EXERCISE DIRECTIONS: Each line below must be transcribed exactly, and no picture may appear in the transcription.

^^^^^^^^^^^^^^^^

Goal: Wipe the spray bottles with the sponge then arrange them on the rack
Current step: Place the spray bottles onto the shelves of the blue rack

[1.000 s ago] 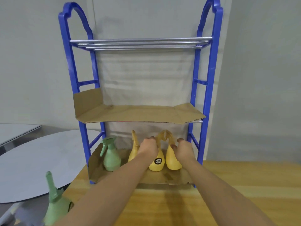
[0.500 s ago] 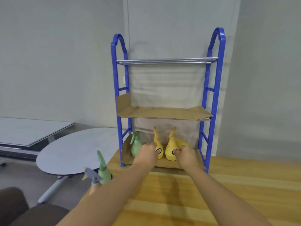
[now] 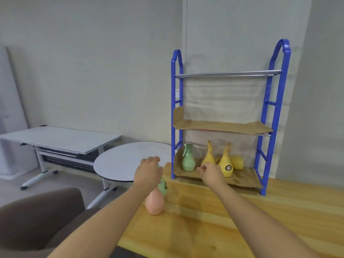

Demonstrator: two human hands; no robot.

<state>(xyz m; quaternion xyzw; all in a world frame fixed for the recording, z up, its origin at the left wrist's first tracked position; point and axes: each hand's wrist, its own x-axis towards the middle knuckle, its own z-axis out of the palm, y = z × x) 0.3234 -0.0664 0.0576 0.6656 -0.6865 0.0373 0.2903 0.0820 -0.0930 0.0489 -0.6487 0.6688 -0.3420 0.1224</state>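
Note:
The blue rack (image 3: pixel 267 108) stands on the wooden table (image 3: pixel 232 220) against the wall. Its cardboard-lined bottom shelf holds a green spray bottle (image 3: pixel 188 162), two upright yellow bottles (image 3: pixel 226 164) and a yellow one lying on its side (image 3: pixel 237 162). Near the table's left edge stand a pink bottle (image 3: pixel 154 202) and, behind it, a second green bottle (image 3: pixel 163 186). My left hand (image 3: pixel 149 173) covers that green bottle's head; its grip is hidden. My right hand (image 3: pixel 210 173) hovers, loosely curled and empty, before the bottom shelf. No sponge is in view.
The middle shelf carries a bare cardboard sheet (image 3: pixel 221 126), and the top shelf is metal bars (image 3: pixel 227 73). A round white table (image 3: pixel 128 161) and a rectangular white table (image 3: pixel 59 138) stand to the left. A brown seat (image 3: pixel 37 216) sits below them.
Both hands have drawn back from the yellow bottles on the bottom shelf. My left hand swung left onto the green bottle on the table. The view pulled back and turned left.

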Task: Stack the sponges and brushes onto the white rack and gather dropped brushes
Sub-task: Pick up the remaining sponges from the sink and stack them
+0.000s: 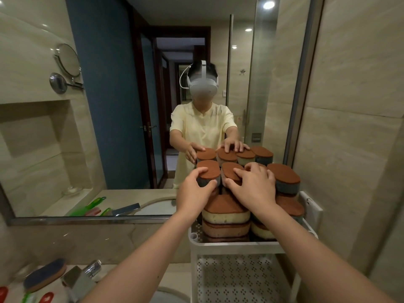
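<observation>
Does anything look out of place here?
Yes: a blue-topped scrubber lies on the counter beside the faucet, away from the sponge stacks on the white rack, where the left hand grips a grey sponge.

Sponges [225, 206]: no print or label readable.
White rack [236, 244]: no brand mark legible.
Small wall fitting [242, 72]: possibly marked, too small.
</observation>
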Action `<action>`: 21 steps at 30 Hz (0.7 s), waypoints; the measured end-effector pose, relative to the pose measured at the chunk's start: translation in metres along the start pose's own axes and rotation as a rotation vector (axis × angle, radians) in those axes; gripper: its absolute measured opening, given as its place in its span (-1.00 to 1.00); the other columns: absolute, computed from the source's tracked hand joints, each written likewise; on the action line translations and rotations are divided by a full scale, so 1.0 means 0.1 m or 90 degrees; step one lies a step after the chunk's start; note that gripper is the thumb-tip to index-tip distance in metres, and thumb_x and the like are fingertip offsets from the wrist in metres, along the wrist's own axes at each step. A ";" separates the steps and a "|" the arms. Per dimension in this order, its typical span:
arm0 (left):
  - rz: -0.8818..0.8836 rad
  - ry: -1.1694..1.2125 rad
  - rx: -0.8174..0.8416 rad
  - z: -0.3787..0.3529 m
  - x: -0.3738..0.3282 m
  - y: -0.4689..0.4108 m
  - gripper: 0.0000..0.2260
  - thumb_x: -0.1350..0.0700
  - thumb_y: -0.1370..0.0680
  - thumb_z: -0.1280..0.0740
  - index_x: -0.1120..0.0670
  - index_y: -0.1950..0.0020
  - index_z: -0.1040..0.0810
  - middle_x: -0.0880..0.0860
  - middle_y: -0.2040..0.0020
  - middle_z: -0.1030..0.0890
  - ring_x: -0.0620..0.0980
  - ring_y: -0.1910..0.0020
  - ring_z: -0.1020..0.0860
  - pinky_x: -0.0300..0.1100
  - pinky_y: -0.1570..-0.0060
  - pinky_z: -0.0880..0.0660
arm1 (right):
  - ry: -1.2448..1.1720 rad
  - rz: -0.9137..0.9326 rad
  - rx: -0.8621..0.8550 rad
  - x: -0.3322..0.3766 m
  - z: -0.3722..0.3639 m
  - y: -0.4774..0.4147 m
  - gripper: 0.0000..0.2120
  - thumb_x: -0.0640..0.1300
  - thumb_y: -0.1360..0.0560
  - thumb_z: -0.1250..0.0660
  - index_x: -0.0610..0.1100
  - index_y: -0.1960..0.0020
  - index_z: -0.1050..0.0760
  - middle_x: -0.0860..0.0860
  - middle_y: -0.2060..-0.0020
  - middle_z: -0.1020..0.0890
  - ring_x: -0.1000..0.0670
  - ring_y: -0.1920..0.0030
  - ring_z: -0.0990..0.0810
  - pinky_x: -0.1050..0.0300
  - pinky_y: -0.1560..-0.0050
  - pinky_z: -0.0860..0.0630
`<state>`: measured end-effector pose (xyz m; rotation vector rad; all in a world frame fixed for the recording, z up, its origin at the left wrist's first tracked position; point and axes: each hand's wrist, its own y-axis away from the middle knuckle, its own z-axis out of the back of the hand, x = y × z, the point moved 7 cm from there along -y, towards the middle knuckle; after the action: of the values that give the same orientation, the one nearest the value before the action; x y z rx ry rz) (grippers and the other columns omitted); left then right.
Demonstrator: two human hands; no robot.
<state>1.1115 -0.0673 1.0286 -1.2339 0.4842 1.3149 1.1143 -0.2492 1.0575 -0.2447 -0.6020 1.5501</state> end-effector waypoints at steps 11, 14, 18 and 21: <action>-0.023 0.018 0.047 0.08 -0.08 0.12 -0.47 -0.06 -0.49 -0.41 -0.16 -0.43 -0.36 -0.12 -0.44 -0.37 -0.26 -0.23 -0.32 -0.25 -0.14 -0.34 | -0.113 0.027 0.007 0.15 0.18 0.15 -0.46 0.23 -0.51 -0.19 0.10 -0.45 -0.35 0.01 -0.38 -0.39 -0.04 -0.46 -0.22 -0.28 -0.49 0.21; -0.015 0.065 0.014 0.21 -0.08 0.25 -0.54 -0.01 -0.50 -0.41 -0.17 -0.37 -0.38 -0.13 -0.38 -0.41 -0.23 -0.23 -0.37 -0.25 -0.07 -0.35 | -0.207 0.067 -0.010 0.30 0.28 0.32 -0.50 0.12 -0.52 -0.25 0.07 -0.44 -0.36 0.05 -0.35 -0.42 -0.01 -0.43 -0.26 -0.18 -0.53 0.07; -0.009 0.139 -0.036 0.44 0.00 0.52 -0.60 0.07 -0.50 -0.41 -0.16 -0.30 -0.42 -0.12 -0.31 -0.46 -0.17 -0.28 -0.42 -0.22 -0.17 -0.40 | -0.320 0.126 -0.023 0.57 0.36 0.57 -0.52 0.01 -0.52 -0.29 0.06 -0.43 -0.37 0.09 -0.32 -0.42 0.05 -0.36 -0.32 0.15 -0.15 -0.39; -0.003 0.153 -0.068 0.68 0.12 0.73 -0.64 0.11 -0.50 -0.40 -0.21 -0.22 -0.43 -0.16 -0.26 -0.48 -0.25 -0.24 -0.44 -0.33 -0.06 -0.40 | -0.362 0.183 -0.021 0.86 0.39 0.76 -0.53 -0.04 -0.52 -0.29 0.06 -0.42 -0.38 0.12 -0.30 -0.42 0.10 -0.27 -0.40 0.20 -0.02 -0.43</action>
<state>1.0252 -0.0179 1.0127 -1.4916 0.5870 1.2066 1.0221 -0.1719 1.0685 0.1002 -1.0720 1.9012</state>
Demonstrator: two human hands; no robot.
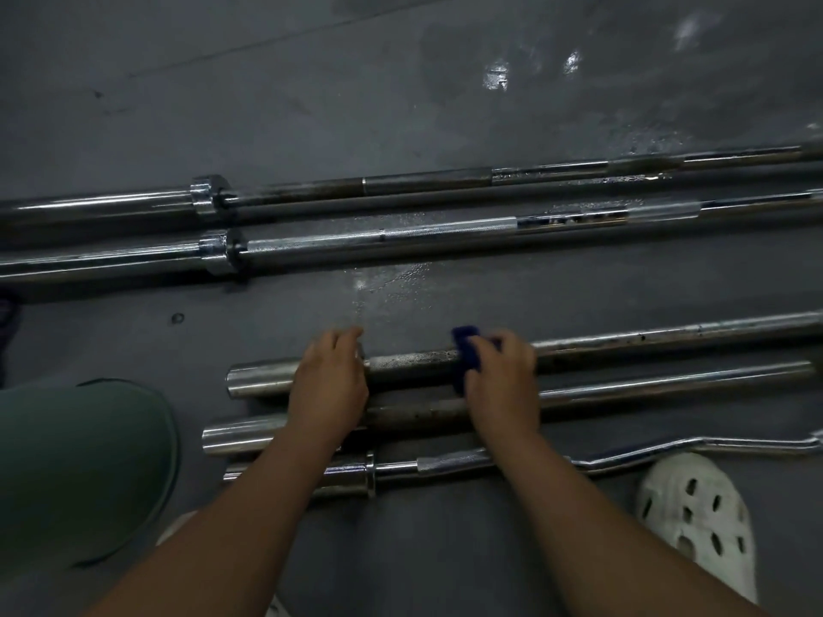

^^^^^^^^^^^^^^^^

PROBLEM SOLUTION:
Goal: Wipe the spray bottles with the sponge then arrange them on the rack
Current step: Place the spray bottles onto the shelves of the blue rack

[1.000 s ago] 
[0.500 s ago] 
[now] 

Demonstrator: two human hands; no robot.

<state>(xyz m; quaternion xyzw; all in a world frame fixed for the recording, z up, its origin at the left wrist's first tracked position; point and axes: each hand's wrist, its own x-axis towards the middle knuckle, its own z-axis out of the palm, y = z × x) 0.3234 -0.0664 0.0576 0.6656 -0.6865 0.0373 0.2903 0.0820 -0.0930 0.0489 -0.6487 0.6688 -0.3420 0.1224</state>
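Note:
The blue rack (image 3: pixel 267 108) stands on the wooden table (image 3: pixel 232 220) against the wall. Its cardboard-lined bottom shelf holds a green spray bottle (image 3: pixel 188 162), two upright yellow bottles (image 3: pixel 226 164) and a yellow one lying on its side (image 3: pixel 237 162). Near the table's left edge stand a pink bottle (image 3: pixel 154 202) and, behind it, a second green bottle (image 3: pixel 163 186). My left hand (image 3: pixel 149 173) covers that green bottle's head; its grip is hidden. My right hand (image 3: pixel 210 173) hovers, loosely curled and empty, before the bottom shelf. No sponge is in view.
The middle shelf carries a bare cardboard sheet (image 3: pixel 221 126), and the top shelf is metal bars (image 3: pixel 227 73). A round white table (image 3: pixel 128 161) and a rectangular white table (image 3: pixel 59 138) stand to the left. A brown seat (image 3: pixel 37 216) sits below them.
Both hands have drawn back from the yellow bottles on the bottom shelf. My left hand swung left onto the green bottle on the table. The view pulled back and turned left.
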
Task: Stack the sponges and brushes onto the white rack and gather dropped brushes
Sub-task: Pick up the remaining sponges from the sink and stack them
+0.000s: 
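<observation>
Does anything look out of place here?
Yes: a blue-topped scrubber lies on the counter beside the faucet, away from the sponge stacks on the white rack, where the left hand grips a grey sponge.

Sponges [225, 206]: no print or label readable.
White rack [236, 244]: no brand mark legible.
Small wall fitting [242, 72]: possibly marked, too small.
</observation>
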Action `<action>`: 21 steps at 30 Hz (0.7 s), waypoints; the measured end-effector pose, relative to the pose measured at the chunk's start: translation in metres along the start pose's own axes and rotation as a rotation vector (axis × angle, radians) in those axes; gripper: its absolute measured opening, given as its place in its span (-1.00 to 1.00); the other columns: absolute, computed from the source's tracked hand joints, each written likewise; on the action line translations and rotations are divided by a full scale, so 1.0 means 0.1 m or 90 degrees; step one lies a step after the chunk's start; note that gripper is the thumb-tip to index-tip distance in metres, and thumb_x and the like are fingertip offsets from the wrist in metres, along the wrist's own axes at each step. A ";" separates the steps and a "|" the arms. Per dimension in this order, its typical span:
arm0 (left):
  - rz: -0.8818..0.8836 rad
  - ry: -1.1694..1.2125 rad
  - rx: -0.8174..0.8416 rad
  - z: -0.3787..0.3529 m
  - x: -0.3738..0.3282 m
  - y: -0.4689..0.4108 m
  - gripper: 0.0000..0.2260
  - thumb_x: -0.1350..0.0700
  - thumb_y: -0.1370..0.0680
  - thumb_z: -0.1280..0.0740
  - index_x: -0.1120..0.0670
  - index_y: -0.1950..0.0020
  - index_z: -0.1040..0.0810
  - middle_x: -0.0880..0.0860
  - middle_y: -0.2040..0.0020
  - middle_z: -0.1030..0.0890
  - ring_x: -0.0620..0.0980
  - ring_y: -0.1910..0.0020
  - ring_z: -0.1020..0.0860
  - pinky_x: -0.0300..0.1100
  - pinky_y: -0.1570..-0.0060
  - pinky_z: -0.0880..0.0660
arm1 (right):
  - ry: -1.2448..1.1720 rad
  - rz: -0.9137..0.9326 rad
  - rx: -0.8621..0.8550 rad
  - x: -0.3322..0.3766 m
  - z: -0.3722..0.3639 m
  - y: -0.4774..0.4147 m
  - gripper: 0.0000..0.2120
  - thumb_x: -0.0640..0.1300
  - thumb_y: -0.1360..0.0560
  - thumb_z: -0.1250..0.0660
  - index_x: -0.0610..0.1100
  - index_y: -0.1960..0.0020
  - index_z: -0.1050..0.0760
  - middle_x: -0.0860..0.0860
  - middle_y: -0.2060..-0.0020
  - middle_z: -0.1020..0.0890
  - ring_x: -0.1000..0.0670
  - ring_y: -0.1920..0.0030
  - ring_z: -0.0990..0.0810
  - pinky_x: -0.1050..0.0300
  - pinky_y: -0.1560..-0.0050
  - pinky_z: -0.0860..0.0630
`<state>`: measured end-effector pose (xyz m; rotation vector rad; all in a world frame fixed for the recording, z up, its origin at the left wrist's first tracked position; point and axes: each hand's wrist, its own y-axis away from the middle knuckle, its own z-axis out of the back of the hand, x = y × z, the point moved 7 cm from there along -y, towards the middle knuckle; after the action: of the values that give the same orientation, the one nearest the value before the action; x y z rx ry rz) (grippers and the other columns omitted); left then right.
Demonstrator: two human hands; no robot.
<state>1.1115 -0.0673 1.0286 -1.2339 0.4842 1.3149 1.1143 -0.2492 1.0575 -0.2447 -0.6020 1.5501</state> end-effector waypoints at steps 11, 14, 18 and 21: <action>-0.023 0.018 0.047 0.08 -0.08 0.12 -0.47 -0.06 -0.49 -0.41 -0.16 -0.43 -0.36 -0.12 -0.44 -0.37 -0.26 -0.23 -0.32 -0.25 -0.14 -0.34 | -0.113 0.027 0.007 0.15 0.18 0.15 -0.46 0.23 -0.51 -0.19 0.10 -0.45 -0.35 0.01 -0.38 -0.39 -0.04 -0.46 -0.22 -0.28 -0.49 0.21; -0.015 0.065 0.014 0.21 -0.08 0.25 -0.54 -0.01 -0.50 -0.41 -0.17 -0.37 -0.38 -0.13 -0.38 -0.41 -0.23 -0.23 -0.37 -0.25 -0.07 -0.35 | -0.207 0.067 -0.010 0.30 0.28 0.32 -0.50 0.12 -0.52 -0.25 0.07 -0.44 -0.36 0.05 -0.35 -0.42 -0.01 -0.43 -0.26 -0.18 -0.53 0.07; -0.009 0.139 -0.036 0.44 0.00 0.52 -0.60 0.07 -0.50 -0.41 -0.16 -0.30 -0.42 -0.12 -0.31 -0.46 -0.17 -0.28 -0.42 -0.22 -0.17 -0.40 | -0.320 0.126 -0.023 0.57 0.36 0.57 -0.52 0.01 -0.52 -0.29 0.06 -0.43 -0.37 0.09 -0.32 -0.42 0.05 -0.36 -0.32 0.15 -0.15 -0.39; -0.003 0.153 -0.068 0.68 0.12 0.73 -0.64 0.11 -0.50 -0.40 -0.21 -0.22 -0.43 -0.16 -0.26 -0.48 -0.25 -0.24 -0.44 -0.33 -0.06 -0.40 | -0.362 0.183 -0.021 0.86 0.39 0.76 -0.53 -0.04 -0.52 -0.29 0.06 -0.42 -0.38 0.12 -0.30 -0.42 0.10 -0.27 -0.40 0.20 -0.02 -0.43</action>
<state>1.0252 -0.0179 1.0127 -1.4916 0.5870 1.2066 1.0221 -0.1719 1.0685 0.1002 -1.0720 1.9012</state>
Demonstrator: two human hands; no robot.

This exercise calls for no further output.